Wenn ich mit dem 9-Euro-Ticket ein Fahrrad mitnehmen will, muss ich mir einen zusätzlichen Fahrschein kaufen, oder?


Richtig, ich benötige einen Extra-Fahrausweis für das Rad. Nur wenn ich ein Semester- oder Schülermonats-Ticket habe, kann ich nach wie vor unentgeltlich mein Fahrrad mitnehmen. Plane ich aber eine bundesweite Reise im Nahverkehr, muss ich mich über die Umsetzung im jeweiligen Verkehrsverbund informieren. Das heißt, innerhalb des VBB-Bereichs behalten Abonnent*innen ihre Tarifbedingungen, außerhalb gilt das 9-Euro-Ticket als 2.-Klasse-Fahrschein ohne Erweiterungen.

Aber auch ein Fahrradticket ist keine Garantie, dass ich mein Rad mitnehmen kann, wie mir eine Bahnsprecherin sagte: „Von Juni bis August können die Züge voller werden, daher kann die Mitnahme des Fahrrads nicht garantiert werden.“ Für den Allgemeinen Deutsche Fahrrad-Club (ADFC) völlig widersinnig, eine Katastrophe für den Fahrradtourismus. Denn laut deren Reiseanalyse haben im letzten Jahr 5,3 Millionen Menschen die Bahn für die Anreise zu Tagesausflügen auf dem Rad und Radreisen genutzt. Nicht optimal gelaufen, gibt der Grüne Verkehrspolitiker Stefan Gelbhaar zu:

"Da haben Sie einen wunden Punkt angesprochen. Ich sag mal so … man muss ja nicht zwingend das eigene Fahrrad nutzen, um dann ein paar Dörfer nach links und rechts zu fahren, dann kann man an der Ostsee regelmäßig sehr gut sich ein Fahrrad ausleihen vor Ort. Und das ist dann vielleicht die schlauere Wahl", so Gelbhaar

Leider ja, denn auf so einer beliebten Route wie an die Ostsee ist es auch schon in normalen Zeiten voll.

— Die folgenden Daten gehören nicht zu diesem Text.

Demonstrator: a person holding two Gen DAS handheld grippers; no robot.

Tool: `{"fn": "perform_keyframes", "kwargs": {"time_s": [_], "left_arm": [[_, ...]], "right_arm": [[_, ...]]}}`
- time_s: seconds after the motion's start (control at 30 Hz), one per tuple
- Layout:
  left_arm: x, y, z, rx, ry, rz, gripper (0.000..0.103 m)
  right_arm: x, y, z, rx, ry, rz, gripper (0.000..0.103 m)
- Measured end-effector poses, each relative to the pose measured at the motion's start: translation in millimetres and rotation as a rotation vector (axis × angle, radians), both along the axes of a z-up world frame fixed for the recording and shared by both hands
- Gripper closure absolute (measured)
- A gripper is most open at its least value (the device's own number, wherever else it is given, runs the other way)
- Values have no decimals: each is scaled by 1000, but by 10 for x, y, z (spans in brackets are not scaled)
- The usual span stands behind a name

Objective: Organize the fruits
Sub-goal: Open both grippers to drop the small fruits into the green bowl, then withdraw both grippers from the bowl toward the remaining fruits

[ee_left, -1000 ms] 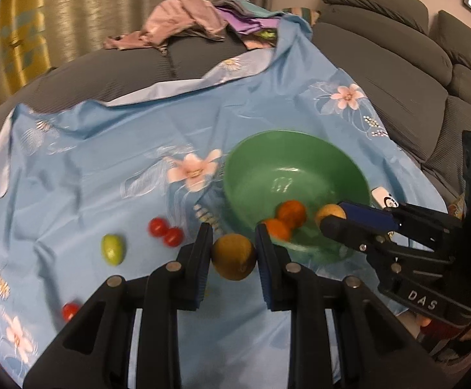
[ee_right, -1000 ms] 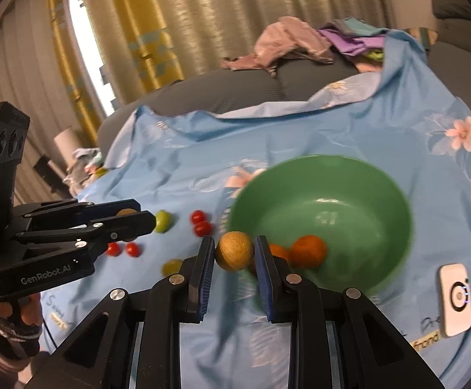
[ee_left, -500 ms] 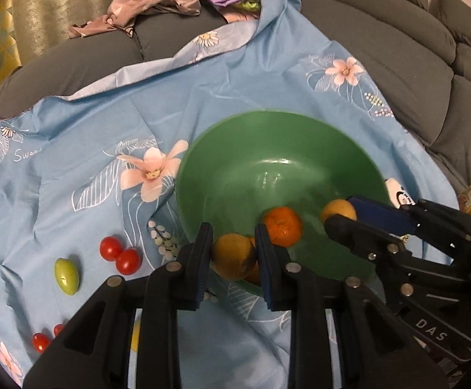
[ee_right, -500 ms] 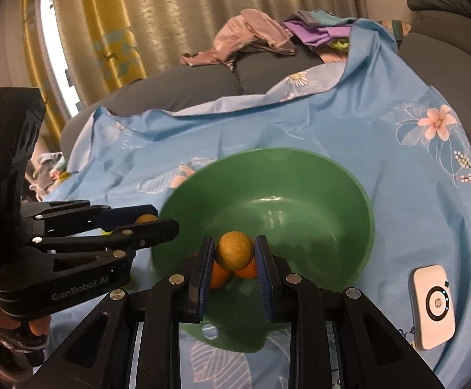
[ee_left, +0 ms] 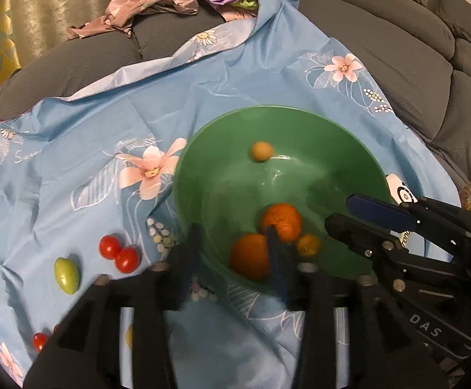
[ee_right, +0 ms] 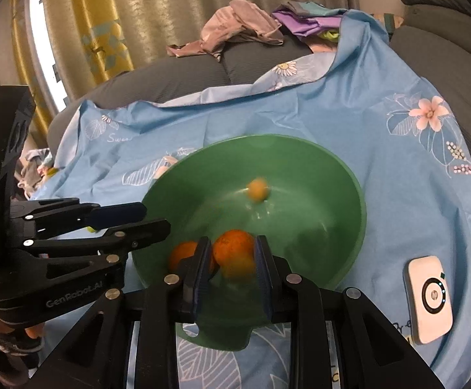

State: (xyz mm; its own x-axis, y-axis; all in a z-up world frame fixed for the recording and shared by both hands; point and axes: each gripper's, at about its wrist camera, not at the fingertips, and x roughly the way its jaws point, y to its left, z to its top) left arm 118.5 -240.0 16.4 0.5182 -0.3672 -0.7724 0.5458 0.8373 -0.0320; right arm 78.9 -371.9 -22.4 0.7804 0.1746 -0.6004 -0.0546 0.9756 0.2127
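Observation:
A green bowl (ee_left: 203,162) sits on a blue flowered cloth (ee_left: 106,123). It holds two oranges (ee_left: 282,220) and two small tan fruits, one (ee_left: 261,151) blurred near the far wall, one (ee_left: 308,244) beside the oranges. My left gripper (ee_left: 235,253) is open and empty over the bowl's near rim. My right gripper (ee_right: 230,259) is open and empty above the oranges (ee_right: 234,249), and shows in the left wrist view (ee_left: 352,214). Outside the bowl lie two red tomatoes (ee_left: 119,254), a green fruit (ee_left: 66,275) and a red tomato (ee_left: 40,340).
A white device (ee_right: 430,295) lies on the cloth right of the bowl (ee_right: 349,194). A pile of clothes (ee_left: 157,3) sits on the grey sofa (ee_left: 397,64) behind. Curtains (ee_right: 106,32) hang at the back left.
Both grippers moved over the bowl and opened. The tan fruits they held dropped into the bowl; one is still moving near the far wall.

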Motion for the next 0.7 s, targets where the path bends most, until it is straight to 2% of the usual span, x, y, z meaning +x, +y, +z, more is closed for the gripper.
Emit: {"fn": "perform_keyframes", "kwargs": {"time_s": [0.03,0.1,0.17,0.23,0.33,0.5,0.7], "left_arm": [[-32,26,20,4,-9,9,40],[-104,110,57,2,-15,17,38],[-168,192,75,2,-12,35,28],[-268,312,97,5,-20,56,27],[-417,515,109,23,-24,99,18],[-665,967,50,21,15,193,17],[-963,1393,1,7,40,284,17]], "right_arm": [[-13,8,9,-4,0,-3,76],[-48,28,32,-12,1,-10,70],[-96,57,58,-21,-1,-15,66],[-151,88,87,-25,-8,-10,66],[-249,154,137,-34,-15,-3,66],[-430,305,221,-53,-26,27,61],[-622,535,327,-82,-47,73,60]]}}
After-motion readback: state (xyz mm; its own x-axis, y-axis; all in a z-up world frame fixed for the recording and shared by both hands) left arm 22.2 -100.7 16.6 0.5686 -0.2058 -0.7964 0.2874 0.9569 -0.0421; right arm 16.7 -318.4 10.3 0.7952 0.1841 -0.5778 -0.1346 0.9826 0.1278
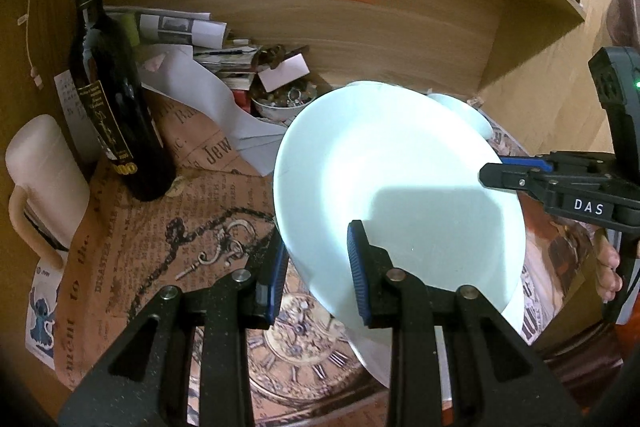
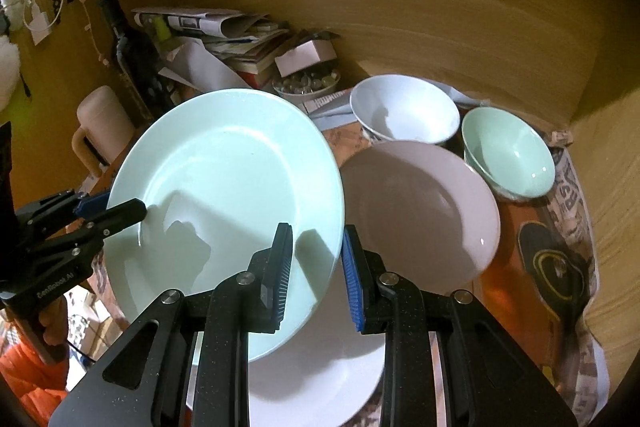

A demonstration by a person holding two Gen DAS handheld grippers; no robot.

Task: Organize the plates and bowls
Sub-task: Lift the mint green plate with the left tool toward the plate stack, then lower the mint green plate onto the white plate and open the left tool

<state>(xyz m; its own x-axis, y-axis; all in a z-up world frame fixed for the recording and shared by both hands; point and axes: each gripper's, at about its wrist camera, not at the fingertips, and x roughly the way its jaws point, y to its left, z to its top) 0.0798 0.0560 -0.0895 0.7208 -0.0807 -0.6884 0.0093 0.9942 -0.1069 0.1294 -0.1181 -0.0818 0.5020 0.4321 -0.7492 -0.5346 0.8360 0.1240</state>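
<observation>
A pale green plate [image 1: 400,167] [image 2: 224,155] hangs tilted above the table, held by both grippers at opposite rims. My left gripper [image 1: 318,275] is shut on its near-left rim and also shows in the right wrist view [image 2: 132,211]. My right gripper [image 2: 316,275] is shut on the opposite rim, and its tips show in the left wrist view [image 1: 496,173]. Under the lifted plate lies a white plate [image 2: 320,367]. A pink plate [image 2: 420,211], a white bowl [image 2: 404,111] and a green bowl [image 2: 508,155] sit to the right.
A dark wine bottle [image 1: 116,115] and a cream mug [image 1: 44,179] stand at the left. Papers, books and a small bowl of trinkets [image 2: 306,85] pile up at the back. Wooden walls [image 2: 480,7] close the nook behind and on both sides. A printed paper mat [image 1: 160,235] covers the table.
</observation>
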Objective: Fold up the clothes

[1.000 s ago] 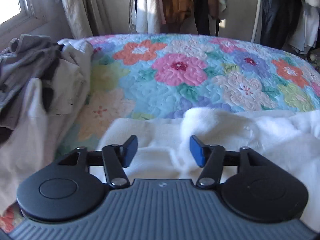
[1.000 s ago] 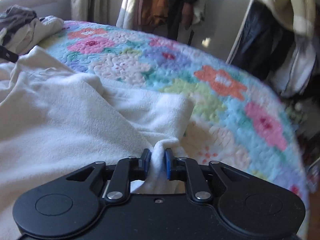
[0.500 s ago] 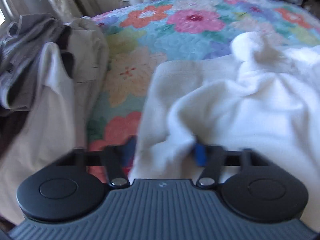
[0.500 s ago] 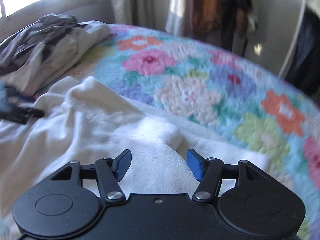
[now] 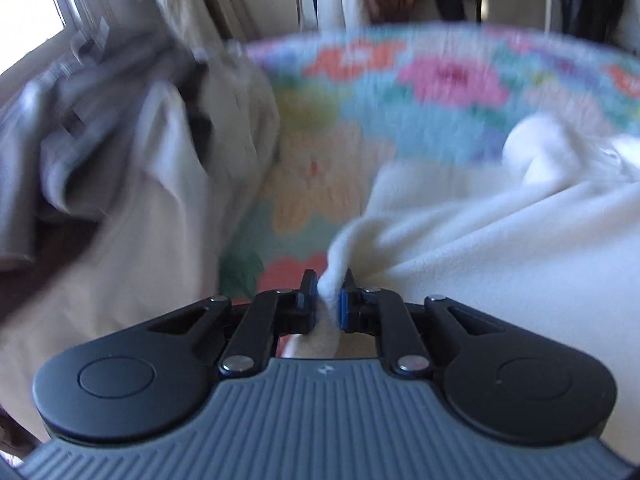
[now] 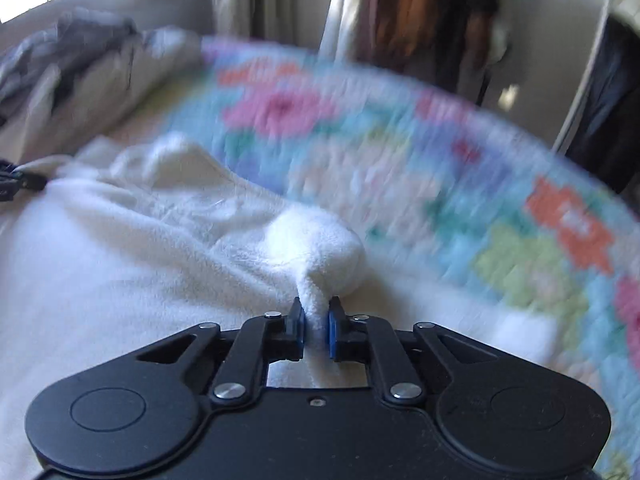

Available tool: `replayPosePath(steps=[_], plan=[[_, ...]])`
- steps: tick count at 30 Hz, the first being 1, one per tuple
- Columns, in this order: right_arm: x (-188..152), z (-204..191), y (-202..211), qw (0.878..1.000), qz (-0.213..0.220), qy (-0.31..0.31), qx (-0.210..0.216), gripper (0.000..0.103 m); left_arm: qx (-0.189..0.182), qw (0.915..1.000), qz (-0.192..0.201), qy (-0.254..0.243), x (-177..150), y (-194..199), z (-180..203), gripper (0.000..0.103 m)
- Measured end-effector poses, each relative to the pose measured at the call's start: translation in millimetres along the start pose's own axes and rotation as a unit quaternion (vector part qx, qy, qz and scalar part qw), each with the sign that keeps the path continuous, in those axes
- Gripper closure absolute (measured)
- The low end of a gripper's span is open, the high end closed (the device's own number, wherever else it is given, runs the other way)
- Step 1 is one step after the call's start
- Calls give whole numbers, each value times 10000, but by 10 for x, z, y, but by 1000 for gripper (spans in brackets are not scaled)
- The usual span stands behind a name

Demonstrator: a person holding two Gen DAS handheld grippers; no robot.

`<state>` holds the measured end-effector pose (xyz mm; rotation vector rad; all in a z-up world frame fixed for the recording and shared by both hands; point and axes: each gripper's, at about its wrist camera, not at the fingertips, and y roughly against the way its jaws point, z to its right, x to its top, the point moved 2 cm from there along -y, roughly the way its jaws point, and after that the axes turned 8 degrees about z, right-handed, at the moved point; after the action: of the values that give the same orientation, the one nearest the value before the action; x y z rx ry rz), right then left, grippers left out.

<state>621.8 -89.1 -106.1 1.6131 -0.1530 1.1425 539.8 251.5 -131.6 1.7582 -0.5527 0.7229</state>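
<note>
While the left gripper (image 5: 327, 294) pinches an edge of the white fleece (image 5: 500, 240), the gray clothes pile (image 5: 100, 152) sits at ten o'clock on the flowery quilt (image 5: 400, 92). In the right view, the right gripper (image 6: 316, 328) squeezes a bunched corner of the fleece. Lift both together, pull flat, keep clear of the pile.

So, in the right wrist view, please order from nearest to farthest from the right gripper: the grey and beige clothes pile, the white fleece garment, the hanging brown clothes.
1. White fleece garment, clamped in the right gripper.
2. Grey and beige clothes pile, far left on the bed.
3. Hanging brown clothes, beyond the bed, top centre.
</note>
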Motion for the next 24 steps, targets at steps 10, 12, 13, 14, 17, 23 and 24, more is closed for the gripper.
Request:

Können auf solchen Strecken nicht einfach mehr Züge eingesetzt werden oder ein paar mehr Wagen angehängt werden?


Geht nicht, sagt der Sprecher des Verkehrsverbunds Berlin-Brandenburg, Joachim Radünz. Die Schienen sind jetzt schon voll und längere Züge funktionieren auch nicht, weil bei 80 Prozent der Bahnhöfe die Bahnsteige nicht lang genug sind.

Bis zum Ende des Jahres sollen laut Radünz viele der langfristig geplanten Baumaßnahmen fertig sein, und von daher wäre die Umsetzung des 9-Euro-Tickets im Herbst vielleicht günstiger gewesen.

Da wäre der ADFC mitgegangen, dem ist das Ganze zu kurzfristig. Wie fällt dein Fazit aus?


Da bin ich beim Allgemeinen Deutsche Fahrrad-Club, das Ganze ist wenig nachhaltig - meint übrigens auch der grüne Verkehrsexperte Stefan Gelbhaar:

"Sie haben Recht. Wir müssen nicht nur am Ticketpreis rumschrauben und die Leute dann einmalig gefühlt in den ÖPNV locken, sondern wir müssen da natürlich eine Langfristigkeit reinkriegen."

Unter dem Strich sollen ja viele Menschen vom Entlastungspaket profitieren und insofern ist das Neun-Euro-Ticket verkehrspolitisch schon wichtig, um den Tankrabatt zu flankieren. Sozialpolitisch ist es natürlich äußerst fraglich, warum ich mit einem dicken SUV mehr profitiere als jemand mit einem spritsparenden Kleinwagen.